> **EXERCISE INSTRUCTIONS**:
Nothing outside the range is wanted. Repeat exactly the lines below from the one with "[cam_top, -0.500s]" through the one with "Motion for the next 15".

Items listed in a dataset

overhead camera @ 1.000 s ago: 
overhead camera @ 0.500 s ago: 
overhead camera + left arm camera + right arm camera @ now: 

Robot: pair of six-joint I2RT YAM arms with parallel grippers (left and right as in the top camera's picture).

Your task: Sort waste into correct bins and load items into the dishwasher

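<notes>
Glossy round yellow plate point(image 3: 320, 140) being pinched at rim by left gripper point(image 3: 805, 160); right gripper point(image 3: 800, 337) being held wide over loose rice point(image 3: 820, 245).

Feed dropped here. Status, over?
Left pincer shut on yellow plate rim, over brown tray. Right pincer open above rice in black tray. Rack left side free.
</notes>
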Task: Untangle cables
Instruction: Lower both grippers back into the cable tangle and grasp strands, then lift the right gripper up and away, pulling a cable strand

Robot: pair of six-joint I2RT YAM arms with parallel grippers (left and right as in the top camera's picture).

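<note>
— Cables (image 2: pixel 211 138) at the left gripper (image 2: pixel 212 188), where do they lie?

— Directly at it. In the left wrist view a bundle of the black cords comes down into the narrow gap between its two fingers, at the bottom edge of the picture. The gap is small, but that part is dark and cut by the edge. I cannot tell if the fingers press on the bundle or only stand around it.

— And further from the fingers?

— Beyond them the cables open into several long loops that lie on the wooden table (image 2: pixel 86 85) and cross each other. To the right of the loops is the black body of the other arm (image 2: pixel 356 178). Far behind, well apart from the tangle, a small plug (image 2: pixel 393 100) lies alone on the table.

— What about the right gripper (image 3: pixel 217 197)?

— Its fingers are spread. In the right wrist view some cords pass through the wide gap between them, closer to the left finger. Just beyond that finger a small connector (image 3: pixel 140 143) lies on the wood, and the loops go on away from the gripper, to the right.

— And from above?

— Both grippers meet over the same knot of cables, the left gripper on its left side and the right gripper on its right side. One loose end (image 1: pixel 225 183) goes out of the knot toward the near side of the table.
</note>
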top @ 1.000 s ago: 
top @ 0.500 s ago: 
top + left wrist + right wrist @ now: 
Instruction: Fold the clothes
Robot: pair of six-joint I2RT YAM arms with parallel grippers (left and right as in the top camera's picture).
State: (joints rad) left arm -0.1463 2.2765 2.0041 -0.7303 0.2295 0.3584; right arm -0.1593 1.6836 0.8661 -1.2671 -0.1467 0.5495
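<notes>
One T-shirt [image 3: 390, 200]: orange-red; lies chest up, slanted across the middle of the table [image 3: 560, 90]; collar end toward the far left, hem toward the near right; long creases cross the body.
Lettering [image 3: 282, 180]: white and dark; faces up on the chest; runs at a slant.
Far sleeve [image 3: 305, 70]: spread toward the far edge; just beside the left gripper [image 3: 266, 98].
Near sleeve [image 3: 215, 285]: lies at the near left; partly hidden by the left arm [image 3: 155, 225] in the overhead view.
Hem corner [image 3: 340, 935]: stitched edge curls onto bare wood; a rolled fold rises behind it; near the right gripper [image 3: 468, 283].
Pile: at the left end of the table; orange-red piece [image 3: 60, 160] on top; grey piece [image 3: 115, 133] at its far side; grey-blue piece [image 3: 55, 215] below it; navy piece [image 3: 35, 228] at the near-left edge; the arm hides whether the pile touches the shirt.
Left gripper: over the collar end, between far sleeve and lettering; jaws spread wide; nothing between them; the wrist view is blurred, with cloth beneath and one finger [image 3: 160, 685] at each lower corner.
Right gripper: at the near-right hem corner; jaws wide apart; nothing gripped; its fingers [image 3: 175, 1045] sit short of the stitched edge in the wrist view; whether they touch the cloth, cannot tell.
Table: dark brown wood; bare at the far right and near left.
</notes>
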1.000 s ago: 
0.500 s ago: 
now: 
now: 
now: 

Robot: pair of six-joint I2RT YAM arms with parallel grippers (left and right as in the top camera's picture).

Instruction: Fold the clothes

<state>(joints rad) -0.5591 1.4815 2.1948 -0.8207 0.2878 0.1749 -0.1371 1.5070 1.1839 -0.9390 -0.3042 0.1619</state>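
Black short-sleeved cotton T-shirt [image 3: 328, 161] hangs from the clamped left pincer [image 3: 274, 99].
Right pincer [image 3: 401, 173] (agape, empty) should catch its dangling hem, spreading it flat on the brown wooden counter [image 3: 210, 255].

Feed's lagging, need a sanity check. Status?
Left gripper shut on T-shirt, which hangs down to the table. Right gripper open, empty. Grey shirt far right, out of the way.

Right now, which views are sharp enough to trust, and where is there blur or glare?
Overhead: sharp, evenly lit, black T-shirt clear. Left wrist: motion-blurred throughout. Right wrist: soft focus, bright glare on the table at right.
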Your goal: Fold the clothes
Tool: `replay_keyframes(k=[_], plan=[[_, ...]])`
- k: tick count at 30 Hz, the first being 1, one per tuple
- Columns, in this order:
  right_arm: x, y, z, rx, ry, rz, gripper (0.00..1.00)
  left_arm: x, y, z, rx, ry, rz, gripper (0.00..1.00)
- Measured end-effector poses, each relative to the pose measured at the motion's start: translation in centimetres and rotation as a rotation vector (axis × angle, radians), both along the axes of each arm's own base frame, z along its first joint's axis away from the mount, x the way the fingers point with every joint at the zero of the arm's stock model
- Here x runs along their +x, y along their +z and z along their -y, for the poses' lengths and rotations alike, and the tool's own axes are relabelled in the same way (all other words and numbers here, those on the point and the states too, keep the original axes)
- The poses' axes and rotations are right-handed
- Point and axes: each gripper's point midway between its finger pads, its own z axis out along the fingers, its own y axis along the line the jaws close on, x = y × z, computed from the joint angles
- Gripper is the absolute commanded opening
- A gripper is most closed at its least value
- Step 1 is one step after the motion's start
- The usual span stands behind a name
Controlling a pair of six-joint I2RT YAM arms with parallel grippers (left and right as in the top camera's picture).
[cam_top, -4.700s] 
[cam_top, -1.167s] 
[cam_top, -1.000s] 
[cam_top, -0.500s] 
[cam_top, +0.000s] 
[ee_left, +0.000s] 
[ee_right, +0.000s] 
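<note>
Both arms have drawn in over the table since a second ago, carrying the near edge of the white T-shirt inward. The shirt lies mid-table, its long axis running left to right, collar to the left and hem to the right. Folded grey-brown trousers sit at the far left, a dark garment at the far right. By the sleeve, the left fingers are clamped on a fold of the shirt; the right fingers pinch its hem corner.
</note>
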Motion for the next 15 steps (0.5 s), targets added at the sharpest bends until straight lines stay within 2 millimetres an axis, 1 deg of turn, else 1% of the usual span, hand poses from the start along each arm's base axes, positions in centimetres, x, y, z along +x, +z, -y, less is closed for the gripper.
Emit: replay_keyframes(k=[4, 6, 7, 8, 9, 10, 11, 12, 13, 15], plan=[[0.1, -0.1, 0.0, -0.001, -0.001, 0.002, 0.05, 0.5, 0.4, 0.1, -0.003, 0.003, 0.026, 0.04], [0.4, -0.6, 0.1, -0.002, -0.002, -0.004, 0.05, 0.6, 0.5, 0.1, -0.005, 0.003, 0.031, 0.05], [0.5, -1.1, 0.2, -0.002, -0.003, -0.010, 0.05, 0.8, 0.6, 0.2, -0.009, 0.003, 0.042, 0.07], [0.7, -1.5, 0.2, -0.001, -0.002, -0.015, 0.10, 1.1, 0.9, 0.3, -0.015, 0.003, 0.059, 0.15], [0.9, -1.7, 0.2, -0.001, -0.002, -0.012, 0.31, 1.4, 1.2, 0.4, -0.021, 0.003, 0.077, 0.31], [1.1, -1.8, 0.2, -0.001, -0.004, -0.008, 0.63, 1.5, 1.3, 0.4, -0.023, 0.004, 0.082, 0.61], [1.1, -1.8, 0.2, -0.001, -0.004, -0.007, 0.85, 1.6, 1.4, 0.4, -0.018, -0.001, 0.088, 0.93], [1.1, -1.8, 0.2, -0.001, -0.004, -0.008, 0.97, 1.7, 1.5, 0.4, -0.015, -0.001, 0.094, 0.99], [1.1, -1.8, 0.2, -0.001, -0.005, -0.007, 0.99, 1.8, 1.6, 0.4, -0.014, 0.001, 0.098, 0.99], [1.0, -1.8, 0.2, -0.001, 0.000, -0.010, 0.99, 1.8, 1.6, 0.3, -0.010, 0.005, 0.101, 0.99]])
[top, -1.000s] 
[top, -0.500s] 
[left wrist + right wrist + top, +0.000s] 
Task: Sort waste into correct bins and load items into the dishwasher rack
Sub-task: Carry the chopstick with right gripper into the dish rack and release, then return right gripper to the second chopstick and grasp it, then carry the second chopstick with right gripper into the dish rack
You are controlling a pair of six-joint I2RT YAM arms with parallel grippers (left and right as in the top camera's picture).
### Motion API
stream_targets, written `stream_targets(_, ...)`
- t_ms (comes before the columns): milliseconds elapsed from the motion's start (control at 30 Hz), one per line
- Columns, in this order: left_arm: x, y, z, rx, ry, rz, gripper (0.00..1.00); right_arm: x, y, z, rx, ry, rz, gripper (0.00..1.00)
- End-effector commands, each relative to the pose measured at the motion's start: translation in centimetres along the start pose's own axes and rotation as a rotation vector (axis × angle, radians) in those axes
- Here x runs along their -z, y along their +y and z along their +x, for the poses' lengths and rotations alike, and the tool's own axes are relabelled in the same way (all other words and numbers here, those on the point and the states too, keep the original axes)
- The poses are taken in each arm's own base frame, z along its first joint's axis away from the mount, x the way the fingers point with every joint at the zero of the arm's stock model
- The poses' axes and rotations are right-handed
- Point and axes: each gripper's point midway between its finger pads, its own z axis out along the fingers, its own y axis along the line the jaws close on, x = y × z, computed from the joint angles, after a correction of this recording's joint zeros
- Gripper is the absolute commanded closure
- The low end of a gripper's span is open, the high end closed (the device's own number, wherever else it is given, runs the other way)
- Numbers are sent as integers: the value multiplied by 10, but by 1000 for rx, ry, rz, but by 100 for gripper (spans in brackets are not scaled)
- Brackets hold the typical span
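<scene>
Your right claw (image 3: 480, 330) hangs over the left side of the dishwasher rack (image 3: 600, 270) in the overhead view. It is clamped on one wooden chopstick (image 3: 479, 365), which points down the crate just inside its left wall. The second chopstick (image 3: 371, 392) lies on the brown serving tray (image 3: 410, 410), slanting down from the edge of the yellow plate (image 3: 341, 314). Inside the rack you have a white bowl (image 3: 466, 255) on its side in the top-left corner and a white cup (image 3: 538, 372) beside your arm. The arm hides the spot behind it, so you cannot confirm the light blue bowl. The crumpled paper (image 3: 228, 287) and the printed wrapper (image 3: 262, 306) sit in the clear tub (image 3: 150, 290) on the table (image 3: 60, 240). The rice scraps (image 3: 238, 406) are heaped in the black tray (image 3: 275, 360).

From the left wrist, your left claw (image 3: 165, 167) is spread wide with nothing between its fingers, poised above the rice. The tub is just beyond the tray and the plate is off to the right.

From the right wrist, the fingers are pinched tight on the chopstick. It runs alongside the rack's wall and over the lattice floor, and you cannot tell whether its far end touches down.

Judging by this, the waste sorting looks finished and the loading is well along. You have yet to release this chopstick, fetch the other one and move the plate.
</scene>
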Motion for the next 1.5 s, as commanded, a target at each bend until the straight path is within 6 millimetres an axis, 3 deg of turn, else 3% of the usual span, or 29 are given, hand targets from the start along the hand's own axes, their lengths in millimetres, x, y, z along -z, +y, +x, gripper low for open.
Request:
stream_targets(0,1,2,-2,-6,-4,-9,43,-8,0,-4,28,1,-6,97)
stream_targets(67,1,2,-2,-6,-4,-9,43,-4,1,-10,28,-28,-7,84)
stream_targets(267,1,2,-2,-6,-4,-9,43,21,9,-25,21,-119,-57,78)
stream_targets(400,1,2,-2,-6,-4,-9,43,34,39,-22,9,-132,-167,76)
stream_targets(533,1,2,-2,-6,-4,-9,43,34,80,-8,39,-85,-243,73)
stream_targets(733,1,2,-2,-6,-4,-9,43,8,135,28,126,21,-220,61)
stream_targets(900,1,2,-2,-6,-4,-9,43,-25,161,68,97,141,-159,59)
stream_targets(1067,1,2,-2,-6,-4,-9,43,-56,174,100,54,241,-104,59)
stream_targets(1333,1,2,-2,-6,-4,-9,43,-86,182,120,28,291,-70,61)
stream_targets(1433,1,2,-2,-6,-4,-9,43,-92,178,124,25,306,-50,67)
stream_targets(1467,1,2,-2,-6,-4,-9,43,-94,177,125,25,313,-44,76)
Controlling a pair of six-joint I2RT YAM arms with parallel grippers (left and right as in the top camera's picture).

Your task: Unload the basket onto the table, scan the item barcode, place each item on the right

> **ANSWER TO THE EXERCISE**:
[cam_top, -0.500s] 
[cam_top, +0.000s] 
[ee_left, +0.000s] 
[ee_right, +0.000s] 
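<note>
Both arms have drawn in over the table since a second ago, carrying the near edge of the white T-shirt inward. The shirt lies mid-table, its long axis running left to right, collar to the left and hem to the right. Folded grey-brown trousers sit at the far left, a dark garment at the far right. By the sleeve, the left fingers are clamped on a fold of the shirt; the right fingers pinch its hem corner.
</note>
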Motion for the next 15 steps (0.5 s), targets added at the sharpest bends until straight lines stay within 2 millimetres an axis, 1 deg of turn, else 1% of the usual span, hand poses from the start along each arm's base axes, positions in centimetres, x, y, z along +x, +z, -y, less is closed for the gripper.

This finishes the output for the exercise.